PROBLEM
Search the material below for the word "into". Copy every line that has it.

-- SUPPLIED ENTRIES follows --

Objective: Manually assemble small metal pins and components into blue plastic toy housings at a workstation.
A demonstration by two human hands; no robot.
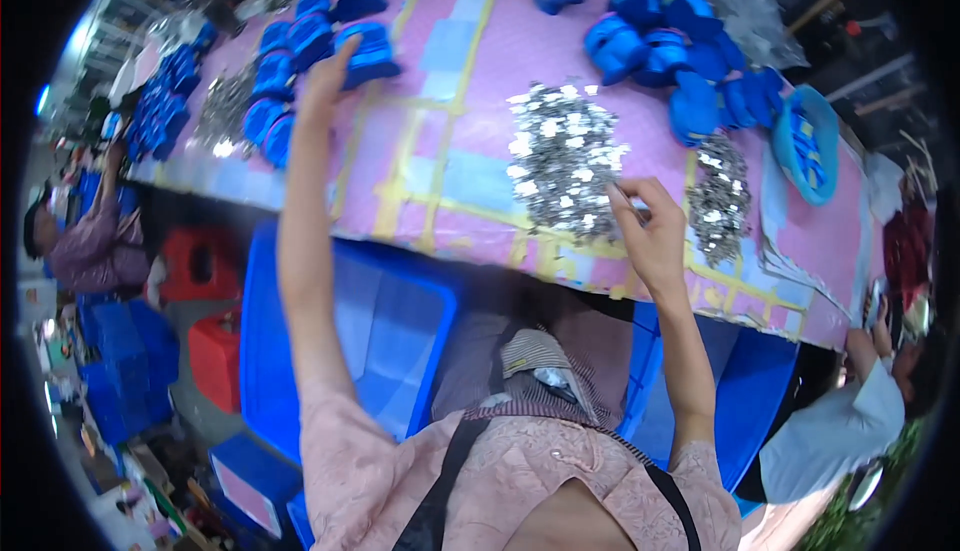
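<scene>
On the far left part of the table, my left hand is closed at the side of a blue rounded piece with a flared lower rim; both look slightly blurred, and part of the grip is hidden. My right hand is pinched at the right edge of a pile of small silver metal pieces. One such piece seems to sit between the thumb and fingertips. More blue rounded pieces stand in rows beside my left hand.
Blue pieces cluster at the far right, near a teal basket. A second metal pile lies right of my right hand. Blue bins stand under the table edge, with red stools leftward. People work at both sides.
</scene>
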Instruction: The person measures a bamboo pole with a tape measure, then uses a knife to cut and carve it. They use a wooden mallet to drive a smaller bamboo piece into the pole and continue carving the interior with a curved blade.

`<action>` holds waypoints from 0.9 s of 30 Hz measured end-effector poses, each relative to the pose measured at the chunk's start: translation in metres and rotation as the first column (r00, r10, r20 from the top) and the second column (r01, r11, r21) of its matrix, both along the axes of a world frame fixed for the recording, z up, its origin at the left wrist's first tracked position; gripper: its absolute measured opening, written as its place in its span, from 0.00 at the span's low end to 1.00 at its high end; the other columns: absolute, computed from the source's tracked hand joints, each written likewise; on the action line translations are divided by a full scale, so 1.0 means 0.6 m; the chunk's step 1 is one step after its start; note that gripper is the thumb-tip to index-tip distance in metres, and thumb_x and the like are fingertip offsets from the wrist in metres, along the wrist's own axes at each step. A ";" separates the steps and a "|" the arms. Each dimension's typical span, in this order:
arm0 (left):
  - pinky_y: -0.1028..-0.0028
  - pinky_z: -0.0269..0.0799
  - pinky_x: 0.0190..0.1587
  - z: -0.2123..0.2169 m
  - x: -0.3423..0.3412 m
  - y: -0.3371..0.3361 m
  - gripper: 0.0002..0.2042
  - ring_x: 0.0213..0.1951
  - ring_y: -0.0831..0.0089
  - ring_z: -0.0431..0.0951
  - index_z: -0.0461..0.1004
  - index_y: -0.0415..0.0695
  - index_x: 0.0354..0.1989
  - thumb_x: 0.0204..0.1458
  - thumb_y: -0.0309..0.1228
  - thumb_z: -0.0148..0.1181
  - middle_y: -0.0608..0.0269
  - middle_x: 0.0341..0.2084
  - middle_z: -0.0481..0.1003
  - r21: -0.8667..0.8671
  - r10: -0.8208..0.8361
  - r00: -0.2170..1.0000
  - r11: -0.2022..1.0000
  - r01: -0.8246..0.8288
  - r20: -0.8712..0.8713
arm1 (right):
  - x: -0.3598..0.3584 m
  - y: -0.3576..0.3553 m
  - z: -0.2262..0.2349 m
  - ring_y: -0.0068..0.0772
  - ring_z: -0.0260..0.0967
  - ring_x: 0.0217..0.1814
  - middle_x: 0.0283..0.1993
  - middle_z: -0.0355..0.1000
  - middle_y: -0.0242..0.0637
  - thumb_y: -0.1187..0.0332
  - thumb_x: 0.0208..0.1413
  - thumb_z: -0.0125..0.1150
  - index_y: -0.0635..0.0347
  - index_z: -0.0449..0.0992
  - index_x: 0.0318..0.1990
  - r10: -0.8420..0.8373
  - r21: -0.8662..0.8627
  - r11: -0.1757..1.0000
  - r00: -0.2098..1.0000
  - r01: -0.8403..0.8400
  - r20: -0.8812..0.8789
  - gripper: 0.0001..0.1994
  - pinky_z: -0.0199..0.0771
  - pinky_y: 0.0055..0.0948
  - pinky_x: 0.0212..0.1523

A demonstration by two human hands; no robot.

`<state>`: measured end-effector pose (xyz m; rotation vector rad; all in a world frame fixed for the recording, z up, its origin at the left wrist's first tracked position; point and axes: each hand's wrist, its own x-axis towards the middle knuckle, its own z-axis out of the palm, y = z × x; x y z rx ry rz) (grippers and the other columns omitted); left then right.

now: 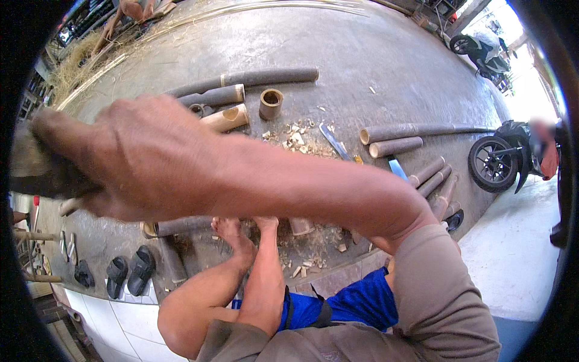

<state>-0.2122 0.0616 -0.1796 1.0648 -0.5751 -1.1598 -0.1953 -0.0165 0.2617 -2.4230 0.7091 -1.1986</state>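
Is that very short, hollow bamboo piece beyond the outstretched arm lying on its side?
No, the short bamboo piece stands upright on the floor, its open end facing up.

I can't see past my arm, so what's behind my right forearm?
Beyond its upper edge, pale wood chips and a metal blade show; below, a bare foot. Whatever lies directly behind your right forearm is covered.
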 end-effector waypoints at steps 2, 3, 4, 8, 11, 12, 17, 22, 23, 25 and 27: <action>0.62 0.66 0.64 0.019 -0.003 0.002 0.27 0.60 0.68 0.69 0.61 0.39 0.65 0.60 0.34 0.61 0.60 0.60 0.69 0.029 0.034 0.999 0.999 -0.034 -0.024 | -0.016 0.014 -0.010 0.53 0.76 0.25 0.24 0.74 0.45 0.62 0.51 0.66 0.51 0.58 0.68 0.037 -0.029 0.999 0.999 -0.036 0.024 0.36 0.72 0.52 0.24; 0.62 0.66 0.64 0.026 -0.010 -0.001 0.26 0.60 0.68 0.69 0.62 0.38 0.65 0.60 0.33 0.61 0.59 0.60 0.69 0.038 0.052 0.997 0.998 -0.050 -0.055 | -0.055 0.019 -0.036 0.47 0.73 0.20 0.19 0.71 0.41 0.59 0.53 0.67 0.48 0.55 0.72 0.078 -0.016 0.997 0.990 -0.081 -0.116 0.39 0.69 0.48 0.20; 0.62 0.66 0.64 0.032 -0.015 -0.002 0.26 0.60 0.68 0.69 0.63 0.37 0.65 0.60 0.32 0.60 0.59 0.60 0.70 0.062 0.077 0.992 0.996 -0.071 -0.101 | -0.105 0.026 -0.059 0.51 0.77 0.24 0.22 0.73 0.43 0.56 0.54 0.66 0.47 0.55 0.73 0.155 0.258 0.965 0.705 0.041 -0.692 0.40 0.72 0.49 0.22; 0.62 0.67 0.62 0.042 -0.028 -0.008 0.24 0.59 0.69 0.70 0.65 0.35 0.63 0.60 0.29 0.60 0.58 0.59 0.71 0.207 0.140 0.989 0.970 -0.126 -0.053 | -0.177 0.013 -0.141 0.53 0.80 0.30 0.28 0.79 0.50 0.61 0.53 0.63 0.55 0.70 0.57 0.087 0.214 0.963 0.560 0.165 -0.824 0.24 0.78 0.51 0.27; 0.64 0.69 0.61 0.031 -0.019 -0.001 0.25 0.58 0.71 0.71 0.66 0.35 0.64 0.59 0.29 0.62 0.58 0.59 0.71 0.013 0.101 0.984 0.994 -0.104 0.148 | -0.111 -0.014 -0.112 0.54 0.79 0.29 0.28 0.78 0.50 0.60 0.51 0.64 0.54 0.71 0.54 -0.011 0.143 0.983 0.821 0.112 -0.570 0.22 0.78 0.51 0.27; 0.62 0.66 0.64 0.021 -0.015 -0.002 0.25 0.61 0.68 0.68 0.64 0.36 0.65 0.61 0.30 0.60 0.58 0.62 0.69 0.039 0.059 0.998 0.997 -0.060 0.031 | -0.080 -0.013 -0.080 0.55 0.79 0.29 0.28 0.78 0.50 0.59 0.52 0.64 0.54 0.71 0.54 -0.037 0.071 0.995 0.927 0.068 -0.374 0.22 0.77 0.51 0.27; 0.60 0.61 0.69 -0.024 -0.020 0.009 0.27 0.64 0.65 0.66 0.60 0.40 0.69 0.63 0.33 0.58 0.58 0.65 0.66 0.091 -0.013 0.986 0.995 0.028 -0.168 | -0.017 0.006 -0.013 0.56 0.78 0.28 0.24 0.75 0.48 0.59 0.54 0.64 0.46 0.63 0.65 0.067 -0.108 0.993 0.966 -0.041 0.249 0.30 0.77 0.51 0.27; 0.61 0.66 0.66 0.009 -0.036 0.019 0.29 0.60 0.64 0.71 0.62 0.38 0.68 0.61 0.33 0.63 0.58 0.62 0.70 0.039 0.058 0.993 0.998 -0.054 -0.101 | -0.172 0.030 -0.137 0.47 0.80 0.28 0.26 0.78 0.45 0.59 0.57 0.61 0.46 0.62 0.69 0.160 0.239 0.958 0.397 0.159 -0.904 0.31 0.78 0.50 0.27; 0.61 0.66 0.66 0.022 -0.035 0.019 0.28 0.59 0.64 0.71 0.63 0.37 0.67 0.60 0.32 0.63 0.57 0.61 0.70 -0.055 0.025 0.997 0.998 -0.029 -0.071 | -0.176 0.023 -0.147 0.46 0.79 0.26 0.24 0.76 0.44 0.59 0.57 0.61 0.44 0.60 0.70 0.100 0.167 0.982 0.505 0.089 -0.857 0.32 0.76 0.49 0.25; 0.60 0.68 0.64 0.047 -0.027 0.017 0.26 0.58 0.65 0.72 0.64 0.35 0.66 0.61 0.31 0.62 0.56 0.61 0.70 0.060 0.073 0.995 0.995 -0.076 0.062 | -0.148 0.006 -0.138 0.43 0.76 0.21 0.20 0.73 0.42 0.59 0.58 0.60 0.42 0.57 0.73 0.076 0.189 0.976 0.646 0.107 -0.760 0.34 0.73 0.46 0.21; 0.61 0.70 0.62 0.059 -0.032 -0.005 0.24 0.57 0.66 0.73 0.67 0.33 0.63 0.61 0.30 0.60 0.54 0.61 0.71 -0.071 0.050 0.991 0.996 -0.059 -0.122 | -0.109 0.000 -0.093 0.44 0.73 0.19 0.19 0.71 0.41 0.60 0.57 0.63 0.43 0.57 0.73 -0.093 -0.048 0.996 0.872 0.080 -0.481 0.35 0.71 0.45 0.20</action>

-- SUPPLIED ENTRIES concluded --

ANSWER AREA
Objective: Manually assemble small metal pins and components into blue plastic toy housings at a workstation.
Instruction: The person measures a bamboo pole with a tape measure, then uses a knife to cut and carve it. They use a wooden mallet to drive a smaller bamboo piece into the pole and continue carving the interior with a curved blade.

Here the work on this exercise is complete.